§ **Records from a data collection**
....................

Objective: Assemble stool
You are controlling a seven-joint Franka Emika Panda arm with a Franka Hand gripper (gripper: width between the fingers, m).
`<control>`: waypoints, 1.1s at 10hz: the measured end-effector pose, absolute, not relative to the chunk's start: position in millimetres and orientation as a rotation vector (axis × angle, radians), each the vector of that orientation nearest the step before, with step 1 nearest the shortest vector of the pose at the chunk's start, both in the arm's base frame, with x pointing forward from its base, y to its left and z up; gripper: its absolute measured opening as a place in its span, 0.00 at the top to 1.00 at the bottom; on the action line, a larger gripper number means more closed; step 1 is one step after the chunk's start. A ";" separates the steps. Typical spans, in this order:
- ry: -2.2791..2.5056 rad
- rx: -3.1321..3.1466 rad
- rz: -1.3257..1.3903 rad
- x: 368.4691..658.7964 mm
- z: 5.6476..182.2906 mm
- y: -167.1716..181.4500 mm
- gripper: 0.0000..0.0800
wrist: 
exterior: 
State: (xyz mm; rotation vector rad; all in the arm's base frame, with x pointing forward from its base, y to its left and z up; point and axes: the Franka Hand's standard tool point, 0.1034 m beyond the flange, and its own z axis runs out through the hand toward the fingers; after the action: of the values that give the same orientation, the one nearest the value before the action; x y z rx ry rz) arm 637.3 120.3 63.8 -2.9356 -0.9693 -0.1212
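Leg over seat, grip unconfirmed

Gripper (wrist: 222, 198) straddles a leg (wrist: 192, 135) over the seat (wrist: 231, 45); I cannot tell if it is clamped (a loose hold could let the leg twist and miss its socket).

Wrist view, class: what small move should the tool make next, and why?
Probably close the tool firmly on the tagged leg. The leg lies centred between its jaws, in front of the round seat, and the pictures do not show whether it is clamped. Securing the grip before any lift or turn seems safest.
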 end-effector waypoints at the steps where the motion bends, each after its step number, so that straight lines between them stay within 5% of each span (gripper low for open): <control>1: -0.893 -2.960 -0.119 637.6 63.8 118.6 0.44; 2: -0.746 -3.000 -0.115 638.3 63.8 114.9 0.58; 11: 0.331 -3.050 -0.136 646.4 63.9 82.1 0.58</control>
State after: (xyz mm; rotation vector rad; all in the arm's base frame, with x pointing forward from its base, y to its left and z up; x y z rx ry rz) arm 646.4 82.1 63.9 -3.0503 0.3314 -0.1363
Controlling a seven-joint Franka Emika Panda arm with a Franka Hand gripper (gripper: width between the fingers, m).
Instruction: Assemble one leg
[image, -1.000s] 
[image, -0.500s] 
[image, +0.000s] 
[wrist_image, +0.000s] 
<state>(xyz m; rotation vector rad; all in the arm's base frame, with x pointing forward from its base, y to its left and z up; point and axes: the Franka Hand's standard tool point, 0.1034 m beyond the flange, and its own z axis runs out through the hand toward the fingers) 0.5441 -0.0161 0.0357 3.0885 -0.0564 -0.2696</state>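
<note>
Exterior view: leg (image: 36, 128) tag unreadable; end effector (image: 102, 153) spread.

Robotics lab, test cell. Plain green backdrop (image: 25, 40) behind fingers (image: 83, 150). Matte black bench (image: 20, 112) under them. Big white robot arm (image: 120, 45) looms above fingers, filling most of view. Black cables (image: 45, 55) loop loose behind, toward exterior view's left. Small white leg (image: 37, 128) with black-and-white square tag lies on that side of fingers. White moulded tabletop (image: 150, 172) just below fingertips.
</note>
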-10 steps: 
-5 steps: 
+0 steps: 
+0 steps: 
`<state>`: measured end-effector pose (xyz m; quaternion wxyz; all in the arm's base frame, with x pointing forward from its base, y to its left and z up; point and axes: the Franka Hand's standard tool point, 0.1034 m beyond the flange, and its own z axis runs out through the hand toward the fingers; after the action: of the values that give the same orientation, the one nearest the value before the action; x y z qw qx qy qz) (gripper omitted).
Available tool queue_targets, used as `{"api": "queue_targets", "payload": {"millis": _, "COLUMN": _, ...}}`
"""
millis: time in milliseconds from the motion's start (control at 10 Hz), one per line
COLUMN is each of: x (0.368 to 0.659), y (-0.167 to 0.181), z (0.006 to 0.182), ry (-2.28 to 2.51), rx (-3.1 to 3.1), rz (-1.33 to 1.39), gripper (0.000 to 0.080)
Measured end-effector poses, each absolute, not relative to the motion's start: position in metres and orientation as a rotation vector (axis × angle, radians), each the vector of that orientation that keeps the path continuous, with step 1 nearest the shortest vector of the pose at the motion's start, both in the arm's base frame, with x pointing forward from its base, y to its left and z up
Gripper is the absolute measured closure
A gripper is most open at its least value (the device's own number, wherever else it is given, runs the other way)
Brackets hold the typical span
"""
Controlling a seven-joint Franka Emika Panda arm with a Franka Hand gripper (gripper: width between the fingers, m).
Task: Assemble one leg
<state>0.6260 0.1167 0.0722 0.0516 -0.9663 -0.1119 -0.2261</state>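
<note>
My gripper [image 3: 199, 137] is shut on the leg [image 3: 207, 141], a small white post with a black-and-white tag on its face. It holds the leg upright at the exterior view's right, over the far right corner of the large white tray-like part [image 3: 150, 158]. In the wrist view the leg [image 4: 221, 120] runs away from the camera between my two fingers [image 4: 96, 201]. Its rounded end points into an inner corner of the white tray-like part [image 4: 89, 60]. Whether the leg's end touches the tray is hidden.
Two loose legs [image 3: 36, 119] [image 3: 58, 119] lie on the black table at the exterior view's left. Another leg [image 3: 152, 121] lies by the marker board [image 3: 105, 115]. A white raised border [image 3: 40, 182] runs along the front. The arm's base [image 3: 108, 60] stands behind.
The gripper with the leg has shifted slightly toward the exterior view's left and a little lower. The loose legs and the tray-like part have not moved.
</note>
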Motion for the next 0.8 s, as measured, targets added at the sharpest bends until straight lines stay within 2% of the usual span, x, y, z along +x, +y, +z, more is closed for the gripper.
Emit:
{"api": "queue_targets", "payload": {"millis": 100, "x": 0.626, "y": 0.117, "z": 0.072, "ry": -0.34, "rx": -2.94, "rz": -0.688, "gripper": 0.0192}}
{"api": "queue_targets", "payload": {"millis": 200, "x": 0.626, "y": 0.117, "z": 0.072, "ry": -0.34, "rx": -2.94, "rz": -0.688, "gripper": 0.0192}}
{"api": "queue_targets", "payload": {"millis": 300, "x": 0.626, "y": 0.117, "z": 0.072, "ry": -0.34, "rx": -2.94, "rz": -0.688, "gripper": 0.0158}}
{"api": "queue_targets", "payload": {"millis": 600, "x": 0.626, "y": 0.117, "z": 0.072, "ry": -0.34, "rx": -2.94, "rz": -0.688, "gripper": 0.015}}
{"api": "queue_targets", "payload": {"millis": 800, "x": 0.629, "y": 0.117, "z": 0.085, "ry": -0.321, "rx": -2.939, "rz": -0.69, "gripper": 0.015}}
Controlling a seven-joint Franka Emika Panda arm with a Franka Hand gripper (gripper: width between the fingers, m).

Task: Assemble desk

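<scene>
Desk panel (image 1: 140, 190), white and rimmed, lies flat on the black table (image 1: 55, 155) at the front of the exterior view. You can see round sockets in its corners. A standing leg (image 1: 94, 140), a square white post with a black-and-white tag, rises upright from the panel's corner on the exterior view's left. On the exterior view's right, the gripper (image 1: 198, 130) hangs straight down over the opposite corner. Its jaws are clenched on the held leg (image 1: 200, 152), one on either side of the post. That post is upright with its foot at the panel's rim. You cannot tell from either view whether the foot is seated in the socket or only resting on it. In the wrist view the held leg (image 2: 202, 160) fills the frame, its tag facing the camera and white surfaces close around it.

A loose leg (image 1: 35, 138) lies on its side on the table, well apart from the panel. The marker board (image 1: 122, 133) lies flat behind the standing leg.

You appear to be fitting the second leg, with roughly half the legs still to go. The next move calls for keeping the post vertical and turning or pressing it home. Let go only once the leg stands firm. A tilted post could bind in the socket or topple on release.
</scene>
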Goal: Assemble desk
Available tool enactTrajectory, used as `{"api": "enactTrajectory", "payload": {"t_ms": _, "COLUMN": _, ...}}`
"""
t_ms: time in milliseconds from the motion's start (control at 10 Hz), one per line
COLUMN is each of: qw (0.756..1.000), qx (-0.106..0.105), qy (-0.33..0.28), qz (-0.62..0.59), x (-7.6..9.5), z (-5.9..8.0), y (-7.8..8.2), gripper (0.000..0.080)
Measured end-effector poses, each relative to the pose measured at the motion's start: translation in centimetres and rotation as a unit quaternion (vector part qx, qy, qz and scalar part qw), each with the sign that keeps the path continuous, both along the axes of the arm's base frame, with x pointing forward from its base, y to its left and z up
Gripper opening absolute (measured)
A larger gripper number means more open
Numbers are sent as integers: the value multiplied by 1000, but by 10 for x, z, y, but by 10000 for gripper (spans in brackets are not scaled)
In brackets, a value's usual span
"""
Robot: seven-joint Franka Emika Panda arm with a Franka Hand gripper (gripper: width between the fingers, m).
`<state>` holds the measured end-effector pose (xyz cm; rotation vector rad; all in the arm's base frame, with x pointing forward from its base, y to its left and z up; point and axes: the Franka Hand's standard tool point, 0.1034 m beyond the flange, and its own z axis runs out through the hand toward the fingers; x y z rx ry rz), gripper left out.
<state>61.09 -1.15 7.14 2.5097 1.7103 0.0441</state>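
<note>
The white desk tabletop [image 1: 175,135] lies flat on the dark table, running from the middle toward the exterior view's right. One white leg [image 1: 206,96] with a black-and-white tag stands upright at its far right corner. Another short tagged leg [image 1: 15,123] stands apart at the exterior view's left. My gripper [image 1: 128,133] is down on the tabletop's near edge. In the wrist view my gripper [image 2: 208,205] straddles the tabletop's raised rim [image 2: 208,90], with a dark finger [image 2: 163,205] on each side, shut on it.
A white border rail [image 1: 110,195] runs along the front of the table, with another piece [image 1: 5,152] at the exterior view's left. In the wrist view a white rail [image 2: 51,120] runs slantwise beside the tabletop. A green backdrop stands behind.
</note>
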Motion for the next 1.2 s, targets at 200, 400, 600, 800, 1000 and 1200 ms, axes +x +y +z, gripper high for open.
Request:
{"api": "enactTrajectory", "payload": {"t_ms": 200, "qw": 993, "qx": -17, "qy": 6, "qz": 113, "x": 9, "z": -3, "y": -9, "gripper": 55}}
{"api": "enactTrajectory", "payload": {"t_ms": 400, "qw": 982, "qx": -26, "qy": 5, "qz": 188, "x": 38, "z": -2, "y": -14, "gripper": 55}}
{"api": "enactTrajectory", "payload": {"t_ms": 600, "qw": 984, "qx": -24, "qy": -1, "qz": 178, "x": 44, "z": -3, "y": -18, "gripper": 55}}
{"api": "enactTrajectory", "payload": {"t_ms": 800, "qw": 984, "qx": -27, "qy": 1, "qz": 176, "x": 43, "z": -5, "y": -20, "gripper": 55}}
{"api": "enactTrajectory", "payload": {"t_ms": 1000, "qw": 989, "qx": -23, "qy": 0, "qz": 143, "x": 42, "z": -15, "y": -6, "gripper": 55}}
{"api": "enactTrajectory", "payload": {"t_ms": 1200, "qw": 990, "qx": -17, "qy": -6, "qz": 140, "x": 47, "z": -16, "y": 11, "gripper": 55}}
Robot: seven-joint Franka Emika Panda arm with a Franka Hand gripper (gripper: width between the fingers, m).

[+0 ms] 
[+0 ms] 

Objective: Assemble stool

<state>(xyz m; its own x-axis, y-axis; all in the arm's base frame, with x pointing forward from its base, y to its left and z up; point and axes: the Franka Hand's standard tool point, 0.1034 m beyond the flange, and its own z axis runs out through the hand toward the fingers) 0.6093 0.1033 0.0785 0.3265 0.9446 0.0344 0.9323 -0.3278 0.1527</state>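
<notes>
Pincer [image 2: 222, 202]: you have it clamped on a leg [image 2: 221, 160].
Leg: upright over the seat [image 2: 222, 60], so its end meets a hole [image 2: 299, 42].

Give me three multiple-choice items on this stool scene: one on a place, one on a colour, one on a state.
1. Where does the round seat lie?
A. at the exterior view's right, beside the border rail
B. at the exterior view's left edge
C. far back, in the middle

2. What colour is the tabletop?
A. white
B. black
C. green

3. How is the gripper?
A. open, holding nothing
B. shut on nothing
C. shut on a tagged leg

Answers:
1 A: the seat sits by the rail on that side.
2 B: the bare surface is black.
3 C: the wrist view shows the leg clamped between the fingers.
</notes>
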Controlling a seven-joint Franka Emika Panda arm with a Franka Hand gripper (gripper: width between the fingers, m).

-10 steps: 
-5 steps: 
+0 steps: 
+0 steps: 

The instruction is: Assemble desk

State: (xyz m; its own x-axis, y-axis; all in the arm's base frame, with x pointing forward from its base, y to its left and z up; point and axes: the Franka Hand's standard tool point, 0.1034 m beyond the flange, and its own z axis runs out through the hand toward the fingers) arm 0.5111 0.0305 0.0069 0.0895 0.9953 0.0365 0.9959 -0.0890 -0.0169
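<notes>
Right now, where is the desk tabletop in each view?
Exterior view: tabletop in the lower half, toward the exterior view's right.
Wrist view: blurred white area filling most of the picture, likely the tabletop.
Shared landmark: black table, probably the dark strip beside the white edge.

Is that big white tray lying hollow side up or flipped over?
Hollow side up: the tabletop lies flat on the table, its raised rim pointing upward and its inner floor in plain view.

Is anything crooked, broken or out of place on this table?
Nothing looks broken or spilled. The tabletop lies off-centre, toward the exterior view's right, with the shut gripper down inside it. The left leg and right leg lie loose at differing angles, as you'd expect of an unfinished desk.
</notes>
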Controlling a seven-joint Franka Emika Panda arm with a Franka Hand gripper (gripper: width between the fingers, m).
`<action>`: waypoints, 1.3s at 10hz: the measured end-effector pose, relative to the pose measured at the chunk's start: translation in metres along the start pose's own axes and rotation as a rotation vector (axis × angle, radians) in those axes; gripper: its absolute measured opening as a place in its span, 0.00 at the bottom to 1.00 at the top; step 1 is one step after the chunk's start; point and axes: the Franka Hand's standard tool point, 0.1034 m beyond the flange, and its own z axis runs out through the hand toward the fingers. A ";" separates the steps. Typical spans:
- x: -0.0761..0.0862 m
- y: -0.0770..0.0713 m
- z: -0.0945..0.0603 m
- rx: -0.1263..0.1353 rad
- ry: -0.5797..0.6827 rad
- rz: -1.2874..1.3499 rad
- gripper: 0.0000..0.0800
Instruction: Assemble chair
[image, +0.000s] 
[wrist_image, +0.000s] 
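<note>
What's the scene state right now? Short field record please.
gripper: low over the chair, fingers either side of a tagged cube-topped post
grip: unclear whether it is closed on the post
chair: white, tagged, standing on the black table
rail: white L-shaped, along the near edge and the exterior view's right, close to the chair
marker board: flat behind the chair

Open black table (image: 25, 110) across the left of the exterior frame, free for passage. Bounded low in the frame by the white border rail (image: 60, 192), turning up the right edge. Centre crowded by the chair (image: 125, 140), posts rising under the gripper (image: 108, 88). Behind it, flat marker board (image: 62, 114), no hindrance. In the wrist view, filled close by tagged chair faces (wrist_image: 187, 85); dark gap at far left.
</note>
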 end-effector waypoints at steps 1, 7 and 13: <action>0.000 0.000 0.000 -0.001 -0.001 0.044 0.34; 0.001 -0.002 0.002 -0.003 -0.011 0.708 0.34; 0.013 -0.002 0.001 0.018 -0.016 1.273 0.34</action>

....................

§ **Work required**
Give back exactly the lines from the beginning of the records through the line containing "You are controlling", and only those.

§ **Exercise result**
Objective: Assemble stool
You are controlling a seven-joint Franka Emika Panda arm with a Franka Hand gripper (gripper: width between the fingers, m).

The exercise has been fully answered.